Find each line below where the word "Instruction" occurs, and copy it.

** Records excerpted from a collection **
________________________________________

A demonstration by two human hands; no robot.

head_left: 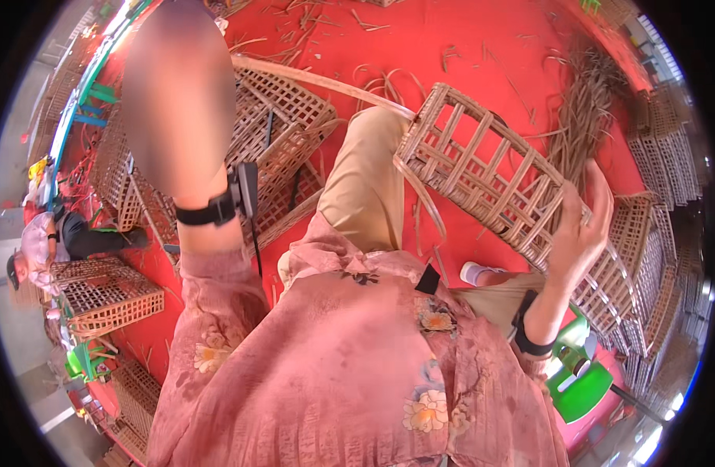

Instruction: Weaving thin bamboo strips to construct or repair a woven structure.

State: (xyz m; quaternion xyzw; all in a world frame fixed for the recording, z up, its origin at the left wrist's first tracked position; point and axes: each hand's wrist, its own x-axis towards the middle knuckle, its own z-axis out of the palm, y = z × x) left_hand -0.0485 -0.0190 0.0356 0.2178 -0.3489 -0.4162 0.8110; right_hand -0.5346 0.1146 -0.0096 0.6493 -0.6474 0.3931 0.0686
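Observation:
A small open-weave wicker basket [482, 167], brown and long, is tilted in front of my right knee. My right hand [581, 226] grips its right end, with the thumb on the near side and the fingers along the outer edge. From the basket's upper left corner a flat wicker strip [318, 79] runs left toward my left hand [178, 86]. That hand is raised and stretched far forward, and it is blurred, so its fingers and any hold on the strip cannot be made out. A thin loose end of wicker [429, 204] hangs under the basket.
Stacked woven panels [287, 117] lie beyond my left arm. A bundle of loose wicker strips [591, 101] is at the far right, with scraps on the red floor covering [420, 39]. More baskets [645, 257] and a green stool [583, 393] stand right. Another person [42, 241] sits at left.

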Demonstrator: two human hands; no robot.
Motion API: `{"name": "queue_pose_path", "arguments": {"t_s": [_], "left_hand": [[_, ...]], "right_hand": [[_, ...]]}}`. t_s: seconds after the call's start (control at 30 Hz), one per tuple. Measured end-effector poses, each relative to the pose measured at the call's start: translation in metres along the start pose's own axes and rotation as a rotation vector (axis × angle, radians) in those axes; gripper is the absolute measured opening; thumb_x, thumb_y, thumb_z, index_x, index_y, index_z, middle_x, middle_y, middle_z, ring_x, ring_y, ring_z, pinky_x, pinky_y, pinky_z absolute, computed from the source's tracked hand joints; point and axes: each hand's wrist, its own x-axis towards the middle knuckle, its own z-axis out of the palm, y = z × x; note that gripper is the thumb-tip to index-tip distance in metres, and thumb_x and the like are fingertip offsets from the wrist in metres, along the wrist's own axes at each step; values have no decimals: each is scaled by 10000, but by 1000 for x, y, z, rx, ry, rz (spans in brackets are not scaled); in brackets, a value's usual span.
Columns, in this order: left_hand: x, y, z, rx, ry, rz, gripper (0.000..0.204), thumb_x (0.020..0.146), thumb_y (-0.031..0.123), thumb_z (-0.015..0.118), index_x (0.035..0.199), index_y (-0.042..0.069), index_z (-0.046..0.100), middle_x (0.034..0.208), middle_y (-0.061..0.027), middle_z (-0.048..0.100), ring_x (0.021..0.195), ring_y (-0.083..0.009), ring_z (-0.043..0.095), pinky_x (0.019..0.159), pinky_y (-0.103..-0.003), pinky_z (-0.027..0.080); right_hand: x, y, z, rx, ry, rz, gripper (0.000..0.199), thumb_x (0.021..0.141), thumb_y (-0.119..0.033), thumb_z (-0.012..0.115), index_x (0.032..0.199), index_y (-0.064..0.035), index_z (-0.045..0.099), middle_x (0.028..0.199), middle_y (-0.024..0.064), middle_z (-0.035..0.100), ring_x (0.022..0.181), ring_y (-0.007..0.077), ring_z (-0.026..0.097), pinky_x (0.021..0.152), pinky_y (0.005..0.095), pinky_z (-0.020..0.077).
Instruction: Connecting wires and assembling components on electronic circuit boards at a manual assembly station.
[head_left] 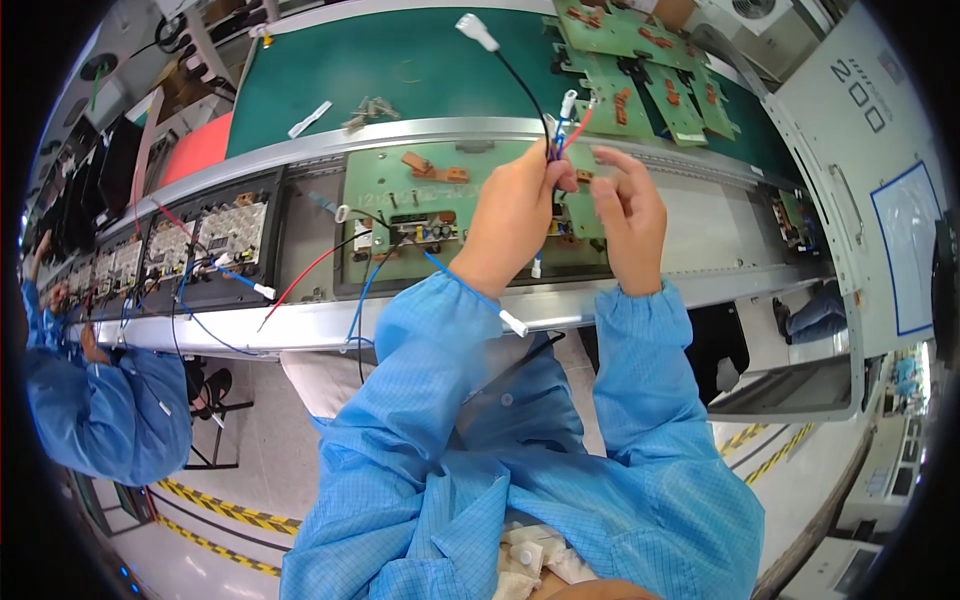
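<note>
My left hand (512, 215) is closed around a small bunch of wires above a green circuit board (375, 180). From its grip rise a black wire (520, 80) ending in a white plug connector (477, 32), a blue wire with a white end (568, 100) and a red wire (580, 128). Just to the right, my right hand (632, 215) is raised with its fingers bent and apart, and no object shows in it. Beneath the hands, the board carries electronic parts and brown clips, partly hidden by my left hand. A loose blue wire (460, 276) with a white connector crosses my left sleeve.
Metal rails (430, 130) border the line of boards. Beyond, on a green mat (400, 60), lie several more boards (620, 95), a pile of small metal parts (370, 112) and a white strip. Black-framed units (230, 235) trail wires leftward, where another person in blue sits. A white cabinet (850, 180) stands right.
</note>
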Motion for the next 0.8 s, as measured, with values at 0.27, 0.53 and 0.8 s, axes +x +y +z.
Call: {"name": "queue_pose_path", "arguments": {"t_s": [0.27, 0.53, 0.8], "left_hand": [[0, -3, 6, 88, -51, 31, 103, 904, 30, 497, 984, -25, 532, 854, -248, 627, 806, -456, 590, 660, -506, 447], [-10, -8, -18, 281, -12, 147, 147, 864, 156, 647, 921, 22, 629, 786, -172, 584, 773, -362, 561, 670, -439, 442], [-9, 7, -12, 459, -45, 5, 154, 827, 211, 690, 856, 59, 681, 718, -113, 594, 752, -294, 567, 617, -434, 446]], "right_hand": [[36, -21, 21, -423, -131, -225, 216, 863, -158, 695, 967, 15, 621, 646, -36, 435, 586, 45, 381, 519, 226, 326], [67, -20, 1, -140, -542, -33, 171, 930, -155, 636, 931, 16, 635, 702, 24, 626, 599, 65, 554, 526, 224, 425], [96, 8, -26, -15, -704, 176, 204, 943, -235, 625, 973, -33, 633, 714, -1, 616, 618, 65, 553, 563, 206, 426]]}}
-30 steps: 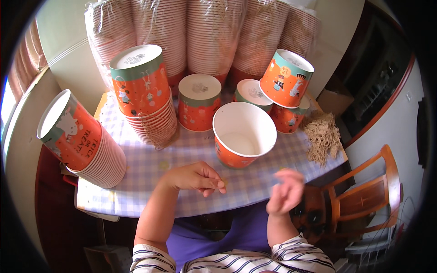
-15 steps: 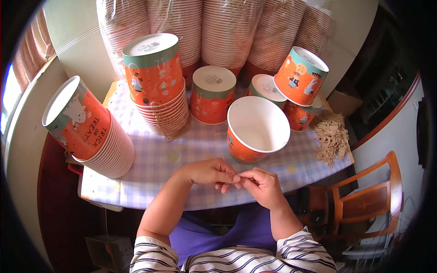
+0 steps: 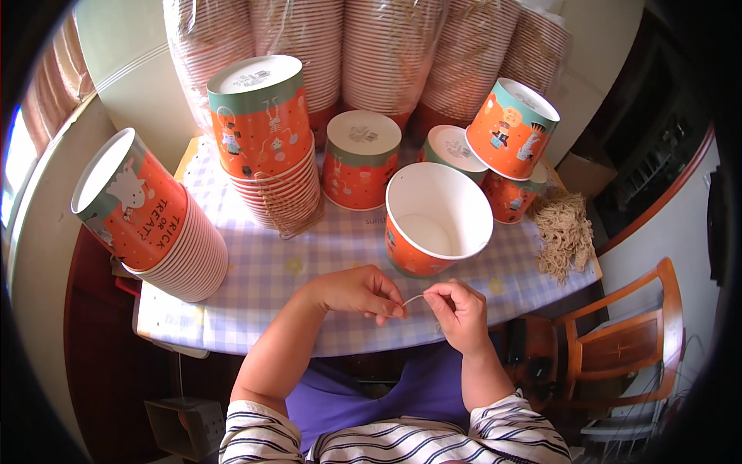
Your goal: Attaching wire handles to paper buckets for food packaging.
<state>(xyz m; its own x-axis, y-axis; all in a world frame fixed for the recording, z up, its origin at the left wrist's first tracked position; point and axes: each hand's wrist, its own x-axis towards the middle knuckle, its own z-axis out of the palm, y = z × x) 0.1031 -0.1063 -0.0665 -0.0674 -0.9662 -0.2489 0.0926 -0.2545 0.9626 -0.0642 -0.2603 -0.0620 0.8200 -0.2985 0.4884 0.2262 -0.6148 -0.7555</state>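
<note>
Held thin pale cord (image 3: pixel 413 299) between fingertip pinches of left hand (image 3: pixel 352 291) and right hand (image 3: pixel 463 311), nearer than open orange tub (image 3: pixel 438 220), apparently straightening it, and likely needed both grips steady for next move.

A lilac-and-white checked cloth (image 3: pixel 267 282) with yellow patches spreads beneath and ahead of the left hand (image 3: pixel 361 293), covering most of the desk (image 3: pixel 188 158), whose wooden edge shows far ahead on that hand's left. Farther left of the same hand hangs a pinkish-brown curtain (image 3: pixel 48 85) beside a bright window (image 3: pixel 17 166). A pale box (image 3: pixel 184 427) sits low, nearer the body than the left hand. Right of the right hand (image 3: pixel 461 312) stands a brown wooden chair (image 3: pixel 621 346) with an open-framed back. Beyond that hand, ahead and right, are a cardboard box (image 3: pixel 585 172), a dark opening (image 3: pixel 657 131) with a reddish-brown frame, and a pale wall (image 3: pixel 684 213).
</note>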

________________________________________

** WRITTEN REPLY **
Instruction: Weaving thin bamboo strips to construct or repair a woven structure.
Instruction: Connecting wires and assembling components on electronic circuit boards at a manual assembly station.

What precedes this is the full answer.